The importance of athletics

They say that hindsight is 20/20, and I believe that without hindsight, foresight will be greatly limited.

This Christmas and New Year's season finds me in the midst of my 38th year as a teacher, and when I stopped to ponder all those years recently, I thought about all the monumental changes that education has undergone since I first stepped into a classroom in 1975.

My first year in teaching saw me coaching several sports and teaching social studies and P.E. That year, as well as most of the early years, at least in my experience, teachers were pretty much left on their own. There were few meetings, not much oversight, and there was a great belief in doing things like they had always been done.

Today, schools here are much more hands on when it comes to seeing that the students being served get the best chance of getting an education that will actually do them some good, at least in our local community.

But, then as now, sports were very important. As a coach/teacher then, if your team won, then you were a good teacher. That type of attitude is not so commonplace now but it was then.

I have had experience with administrators who hated sports, calling it the "tail that wags the dog" and in some places I have been, it was likely true. I taught at one school in 1980 that had the finest athletic equipment money could buy but the geography books I taught from were outdated, falling apart and secured with duct tape.

Athletics is the one arena that generates perhaps the most involvement and concern from parents and patrons. This can be a two-edged sword, leading to both good and bad things but when all is said and done, athletics isn't just about accumulating trophies and titles.

While there are many venues in a school such as ours where students can learn to excel, athletics offers one area that can't be replicated in any other setting. While realizing that most students won't participate in high school athletics, I wish that they did. I have always believed that the most successful schools have the highest percentages of student involvement in their athletic programs.

Athletics, by nature, is physical. It is running, sweating, pressure, repetition and pain, joy and sorrow, dread and high expectation, but most of all, it is hope.

It takes a lot of time to become a good football, basketball, volleyball, baseball, softball player or good runner or track athlete. It takes effort, commitment and hard work and there is no certain tangible payoff if you make the personal investment each sport requires.

However, the greatest payoff isn't tangible but intrinsic. The greatest payoff that our students will receive is the attitudes they will develop toward success and commitment.

The football class of 2013 had a lot of hard knocks coming up but they had a sensational senior year and I truly believe that a lot of them went out from graduation convinced they could tackle anything. Having that belief is the cornerstone of building for the future.
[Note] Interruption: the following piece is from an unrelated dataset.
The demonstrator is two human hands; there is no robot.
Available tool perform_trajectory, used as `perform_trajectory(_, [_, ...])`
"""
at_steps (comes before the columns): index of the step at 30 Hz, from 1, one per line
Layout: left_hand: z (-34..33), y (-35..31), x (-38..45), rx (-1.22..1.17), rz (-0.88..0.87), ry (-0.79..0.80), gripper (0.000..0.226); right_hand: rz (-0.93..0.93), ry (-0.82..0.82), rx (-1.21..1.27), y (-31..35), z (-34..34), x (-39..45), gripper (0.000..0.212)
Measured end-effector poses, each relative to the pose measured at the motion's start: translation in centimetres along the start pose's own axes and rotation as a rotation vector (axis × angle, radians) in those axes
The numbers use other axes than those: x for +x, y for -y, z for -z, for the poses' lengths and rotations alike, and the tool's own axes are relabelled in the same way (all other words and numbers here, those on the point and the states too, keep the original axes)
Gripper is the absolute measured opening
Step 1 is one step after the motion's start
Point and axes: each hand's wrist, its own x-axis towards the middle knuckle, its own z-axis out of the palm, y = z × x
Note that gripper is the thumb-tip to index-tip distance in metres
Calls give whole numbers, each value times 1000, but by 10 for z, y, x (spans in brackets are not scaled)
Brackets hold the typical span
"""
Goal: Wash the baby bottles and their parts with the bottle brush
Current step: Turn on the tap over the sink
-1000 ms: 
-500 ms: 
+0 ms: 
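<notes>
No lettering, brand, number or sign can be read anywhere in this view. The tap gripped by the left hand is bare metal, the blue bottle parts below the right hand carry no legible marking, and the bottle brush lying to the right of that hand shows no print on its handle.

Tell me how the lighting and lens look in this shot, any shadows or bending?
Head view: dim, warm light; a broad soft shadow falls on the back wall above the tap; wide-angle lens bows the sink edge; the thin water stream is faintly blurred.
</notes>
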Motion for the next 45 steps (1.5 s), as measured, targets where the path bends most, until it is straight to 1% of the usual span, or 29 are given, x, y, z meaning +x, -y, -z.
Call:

The football class of 2014 was far less successful than its predecessor in terms of wins and losses, but they worked just as hard. This past season saw the 'Hawks begin the season as, well, not very good. They steadily got better as the season progressed and by week 8, outplayed perennial league champion Prairie Grove in a game where dubious officiating cost them the upset.

In each season, the teams played hard, worked hard and were committed. Lessons to be learned from 2013 is that experience is gold, and that talent without experience is diminished. Things will get better as the team will benefit from greater numbers with more experience, which in football is essential to ultimate success on the scoreboard.

However, winning and losing aside, it is the attitude you develop and the social skills along with the physical skills that you learn which will serve you well upon graduating and entering the work force at large.

The past few years has seen a big change at Pea Ridge with regard to just about everything. All indicators are pointing up, whether it be athletics or academics. The Greeks, many thousands of years ago, firmly believed that both the mind and the body be trained and fit to truly be successful. It was true then and it is now.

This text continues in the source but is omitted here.